If high standards are good, why aren’t the highest standards the best? Sometimes they are. In engineering, aviation, and medicine, for example, lives may depend on plans being perfectly sound, execution of those plans being as perfect as possible, and even day-to-day maintenance being held to unbending standards. We may still hear people pay a compliment by calling someone a perfectionist. On the plus side, perfectionism can drive organization, attention to detail, and persistence that often foster high achievement. We also hear the word used negatively- as in the business world, where it may mean a dithering, unproductive procrastinator or elitist snob. Perfectionism itself is not generally considered a personality disorder, but a recognizable personality trait or disposition. Perfectionism becomes a problem when the precision appropriate to hanging artwork in a gallery gets applied to planning the office party – to the point where everyone dreads the event – or to maintaining bathroom hand towels so fussily that they never get used. It’s a problem when we never fully use our own abilities because the nagging specter of perfection – either our own “perfect” standards or the ones we impute to others – paralyzes us in planning, tracking and detail stages. Expecting perfection at every moment and in every action from ourselves, from co-workers, and from those we love only begets disappointment and frustration (and often anger). A driving and driven perfectionism can lead to inability to face and admit failures and to learn from them; spawn denial about our flaws and their consequences; and result in withdrawal, alienation of family and friends, loneliness, and premature death. At this point, the effects of extreme or “maladaptive” perfectionism sound an awful lot like the effects of addiction. They share an element of compulsion, and both can risk all we hold dear.

Familiar Associations

What caught the attention of psychologists and psychotherapists about the perfectionist disposition was its high correlation with more harmful psychological conditions like depression and eating disorders – and even with suicide and general risk of death from stress-related physical ailments. It’s not high standards themselves or the impulse toward excellence that define perfectionism as a morbidity and mortality risk. Mitigating effects of maladaptive perfectionism may focus on cognitive and behavioral ways to question all-or-nothing thinking, its effects on our own efforts, and how it affects how we see the efforts and judgments of others. Another therapeutic approach looks for thwarted needs and wants that drive the compulsion to perfection. Cognitive techniques may also address how to inoculate oneself against ongoing or intermittent pressure toward perfection from media, family, work, and social situation.

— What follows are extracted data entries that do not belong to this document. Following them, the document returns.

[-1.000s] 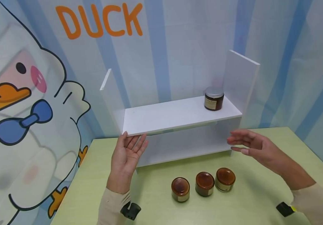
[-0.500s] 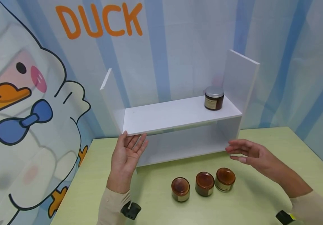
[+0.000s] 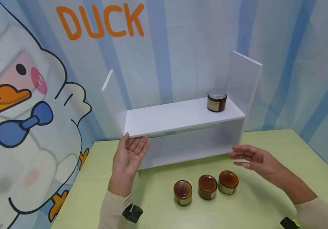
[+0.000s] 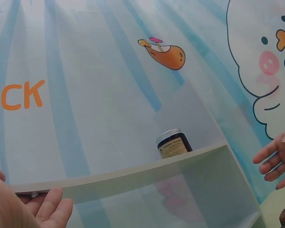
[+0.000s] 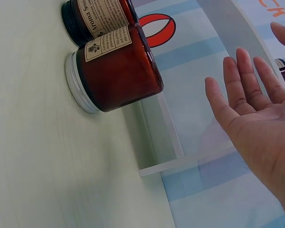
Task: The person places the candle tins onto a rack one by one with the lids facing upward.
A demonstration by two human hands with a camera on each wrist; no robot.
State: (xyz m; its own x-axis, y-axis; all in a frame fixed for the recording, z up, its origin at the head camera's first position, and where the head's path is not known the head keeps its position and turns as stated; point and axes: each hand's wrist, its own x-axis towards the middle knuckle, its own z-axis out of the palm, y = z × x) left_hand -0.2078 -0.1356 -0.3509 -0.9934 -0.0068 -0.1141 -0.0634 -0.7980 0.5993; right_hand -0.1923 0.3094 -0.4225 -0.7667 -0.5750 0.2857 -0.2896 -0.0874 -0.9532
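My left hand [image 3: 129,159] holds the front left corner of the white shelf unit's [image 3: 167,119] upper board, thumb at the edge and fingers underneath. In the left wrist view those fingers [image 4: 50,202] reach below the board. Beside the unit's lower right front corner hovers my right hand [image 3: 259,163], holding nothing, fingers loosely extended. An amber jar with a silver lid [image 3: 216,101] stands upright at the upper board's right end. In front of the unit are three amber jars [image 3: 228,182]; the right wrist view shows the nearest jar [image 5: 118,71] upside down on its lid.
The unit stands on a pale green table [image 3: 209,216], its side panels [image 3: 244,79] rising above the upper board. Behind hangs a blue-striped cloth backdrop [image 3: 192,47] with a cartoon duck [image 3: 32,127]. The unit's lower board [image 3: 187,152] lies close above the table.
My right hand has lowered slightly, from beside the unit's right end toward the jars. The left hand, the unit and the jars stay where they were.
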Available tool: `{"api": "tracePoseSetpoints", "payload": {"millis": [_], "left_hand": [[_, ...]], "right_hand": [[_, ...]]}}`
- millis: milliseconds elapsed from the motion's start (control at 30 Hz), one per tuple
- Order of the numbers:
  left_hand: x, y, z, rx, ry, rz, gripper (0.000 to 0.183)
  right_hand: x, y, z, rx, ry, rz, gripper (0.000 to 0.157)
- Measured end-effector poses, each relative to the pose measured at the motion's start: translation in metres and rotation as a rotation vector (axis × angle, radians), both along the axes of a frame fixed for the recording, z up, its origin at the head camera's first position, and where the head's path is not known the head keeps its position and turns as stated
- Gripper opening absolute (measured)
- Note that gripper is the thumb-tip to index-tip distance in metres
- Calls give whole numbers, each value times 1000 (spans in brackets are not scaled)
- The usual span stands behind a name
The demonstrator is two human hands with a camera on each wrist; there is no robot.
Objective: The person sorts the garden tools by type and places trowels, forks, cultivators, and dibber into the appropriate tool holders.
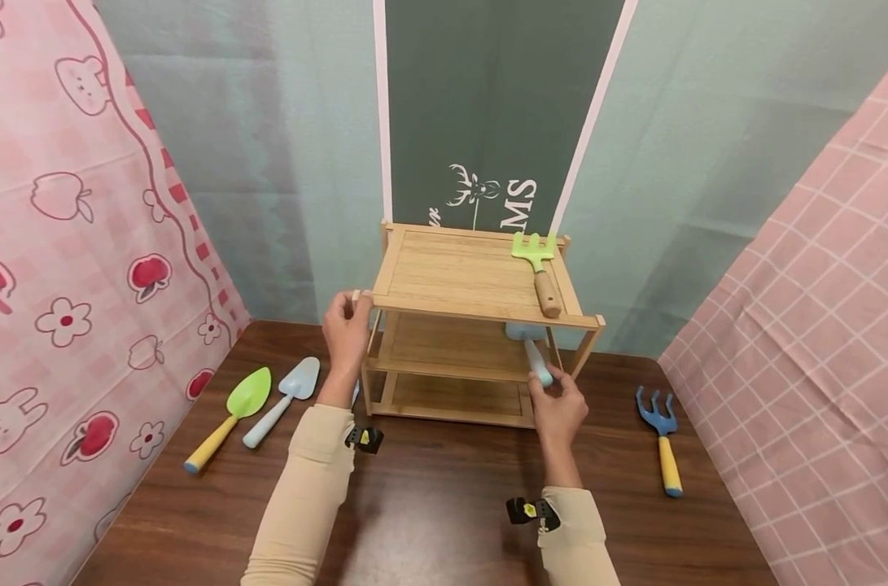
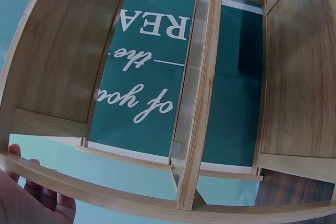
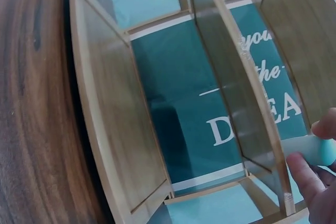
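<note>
A three-tier wooden shelf rack (image 1: 458, 273) stands on the table. At its top left front corner, my left hand (image 1: 347, 330) grips the frame; the left wrist view has the fingers (image 2: 49, 196) curled round the side rail. My right hand (image 1: 562, 413) pinches the pale blue handle (image 1: 537, 363) of a garden hand tool at the right end of the middle tier. The tool's broad pale blue head (image 1: 524, 331) lies inside, partly hidden under the top tier. On the top tier, right side, rests a green hand rake (image 1: 537, 260) with a wooden handle.
Left on the table (image 1: 429, 505) lie a green trowel (image 1: 249, 394) with a yellow handle and a pale blue trowel (image 1: 300, 378). A blue hand rake (image 1: 659, 417) with a yellow handle lies at the right. Fabric curtains (image 1: 319, 122) close in the back and sides.
</note>
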State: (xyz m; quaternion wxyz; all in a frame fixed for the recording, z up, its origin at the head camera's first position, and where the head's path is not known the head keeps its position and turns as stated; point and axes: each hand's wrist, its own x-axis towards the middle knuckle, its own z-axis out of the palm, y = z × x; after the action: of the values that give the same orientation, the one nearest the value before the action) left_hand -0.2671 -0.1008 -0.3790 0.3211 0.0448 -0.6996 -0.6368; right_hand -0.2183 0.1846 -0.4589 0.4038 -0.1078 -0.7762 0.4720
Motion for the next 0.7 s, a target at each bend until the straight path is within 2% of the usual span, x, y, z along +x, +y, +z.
{"api": "tracePoseSetpoints", "payload": {"millis": [300,700], "left_hand": [[1,0,-1,-5,1,-4,25],[1,0,-1,-16,-4,0,24]], "right_hand": [[-5,1,-10,113,90,12,29],[-11,-2,-17,143,53,-18,32]]}}
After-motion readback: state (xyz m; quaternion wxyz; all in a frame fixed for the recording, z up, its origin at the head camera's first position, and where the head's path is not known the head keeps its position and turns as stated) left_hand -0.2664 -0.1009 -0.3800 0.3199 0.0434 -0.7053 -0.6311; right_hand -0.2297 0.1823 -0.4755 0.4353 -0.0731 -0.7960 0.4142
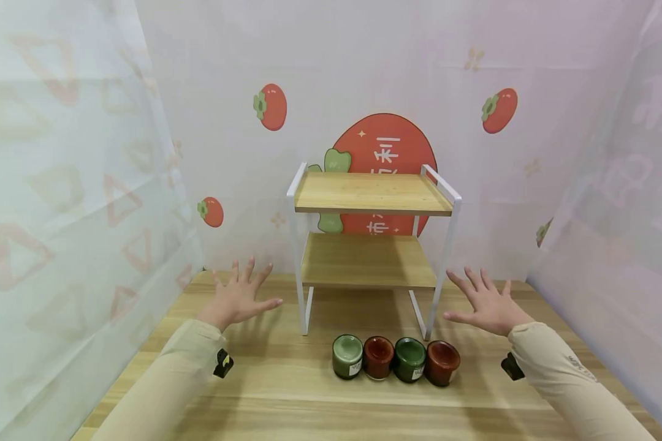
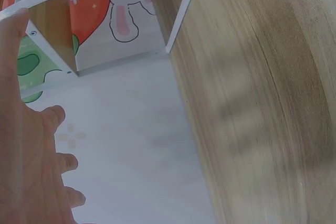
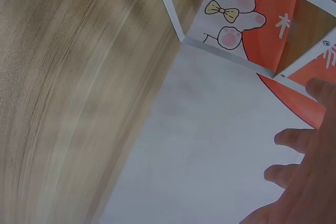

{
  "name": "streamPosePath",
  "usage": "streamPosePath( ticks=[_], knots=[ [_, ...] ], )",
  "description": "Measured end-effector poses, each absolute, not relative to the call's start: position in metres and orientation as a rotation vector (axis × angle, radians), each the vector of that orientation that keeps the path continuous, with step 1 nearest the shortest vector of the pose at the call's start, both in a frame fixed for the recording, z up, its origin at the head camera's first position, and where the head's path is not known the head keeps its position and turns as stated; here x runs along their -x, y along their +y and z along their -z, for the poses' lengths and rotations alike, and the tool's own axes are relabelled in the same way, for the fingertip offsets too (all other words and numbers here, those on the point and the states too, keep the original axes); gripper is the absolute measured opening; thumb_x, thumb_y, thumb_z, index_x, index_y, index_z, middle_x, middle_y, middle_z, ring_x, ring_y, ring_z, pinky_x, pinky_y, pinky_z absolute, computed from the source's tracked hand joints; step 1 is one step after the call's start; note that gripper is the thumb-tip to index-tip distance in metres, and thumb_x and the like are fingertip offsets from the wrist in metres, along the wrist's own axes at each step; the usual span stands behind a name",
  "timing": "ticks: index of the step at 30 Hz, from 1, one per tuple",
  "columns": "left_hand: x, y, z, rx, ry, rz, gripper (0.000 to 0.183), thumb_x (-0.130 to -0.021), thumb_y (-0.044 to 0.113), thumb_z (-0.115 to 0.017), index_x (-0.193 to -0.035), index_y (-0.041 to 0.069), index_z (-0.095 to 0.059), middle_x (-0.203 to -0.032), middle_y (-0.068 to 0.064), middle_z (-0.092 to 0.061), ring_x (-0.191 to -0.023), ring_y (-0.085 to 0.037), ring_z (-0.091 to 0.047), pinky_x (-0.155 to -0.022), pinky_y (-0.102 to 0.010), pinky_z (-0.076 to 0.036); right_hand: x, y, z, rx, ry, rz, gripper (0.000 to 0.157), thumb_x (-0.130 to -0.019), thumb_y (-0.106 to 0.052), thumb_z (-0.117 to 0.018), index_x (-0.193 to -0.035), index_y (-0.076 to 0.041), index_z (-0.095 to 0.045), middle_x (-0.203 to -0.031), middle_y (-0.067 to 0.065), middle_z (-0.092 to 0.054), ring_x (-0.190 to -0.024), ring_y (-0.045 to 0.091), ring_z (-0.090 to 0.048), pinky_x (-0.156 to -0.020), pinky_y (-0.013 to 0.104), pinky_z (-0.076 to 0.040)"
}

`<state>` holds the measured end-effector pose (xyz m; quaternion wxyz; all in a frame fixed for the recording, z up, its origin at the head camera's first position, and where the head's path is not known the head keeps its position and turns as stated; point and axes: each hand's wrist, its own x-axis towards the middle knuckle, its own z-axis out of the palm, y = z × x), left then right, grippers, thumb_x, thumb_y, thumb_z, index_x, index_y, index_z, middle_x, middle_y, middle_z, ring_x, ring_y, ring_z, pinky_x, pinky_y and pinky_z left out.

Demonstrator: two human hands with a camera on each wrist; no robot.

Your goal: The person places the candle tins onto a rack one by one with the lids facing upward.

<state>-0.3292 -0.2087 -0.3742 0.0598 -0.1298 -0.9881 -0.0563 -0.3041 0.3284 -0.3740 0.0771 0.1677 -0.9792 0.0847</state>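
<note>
Fingers spread and apart, both hands hold nothing: the left hand (image 1: 236, 300) hovers just left of the shelf (image 1: 372, 193), and the right hand (image 1: 488, 307) just right of it, neither touching its white frame. Shadows on the wood in the wrist views suggest that both are raised above the table (image 1: 287, 398).

Four jars stand in a close row in front of the shelf, on the person's side of it, running from about its middle to its right front foot. Starting at the left end, they are a light green jar (image 1: 347, 352), a dark red jar (image 1: 378, 355), a dark green jar (image 1: 410, 358) and a brick-red jar (image 1: 442, 361). All four are at table level, none on the shelf's upper board or its lower board (image 1: 366, 260). Behind the shelf hangs a printed sheet (image 1: 226, 122).

The step in hand looks like a ready pose flanking the shelf, with nothing being handled. Taking up a jar would call for bringing a hand inward and back from beside the shelf, then closing the fingers round one body without nudging its neighbours; lifting the shelf would instead want both hands on its side frames.
</note>
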Motion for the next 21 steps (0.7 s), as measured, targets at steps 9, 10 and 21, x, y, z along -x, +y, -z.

Does Recovering from Addiction Require Perfection?

Isn’t the usual approach to controlling substance addiction or violent behavior a kind of (negative) perfectionism: You must not do these things ever? Well, yes and no. The framework of the original twelve steps, after all, worked out the system of complete abstention as the means of sobriety based on experience. For most addicts, negotiation with the addiction sets up failure; it makes sense to have a standard that is an absolute. Twelve-step programs also begin from the assumption that nobody is perfect, and that trying to wrestle addiction to the ground and vanquish it on our own is foolish as well as futile. So twelve-step programs simultaneously hold up a high standard, refer to our own dependence on powers greater than ourselves, and provide a community of shared support and compassion in case we slip in the lifelong struggle against addiction. And of course, with both addiction and patterns of violence, a whole new element comes in when we harm others. Whether caused by a general weakness or the particular weakness of over-reliance on one’s own strength, harm is harm and crime is crime. It may be an absolute to state that you should never harm another. It’s pretty far, though, from a standard of perfection. The beauty and appeal of twelve-step programs largely stem from their willingness to acknowledge imperfection and failure. And their efficacy stems largely from bringing things down to cases: not “Geez, how will I ever be as ‘perfect’ as that twenty-years-clean-and-sober guy?” – rather, “What is the next step?”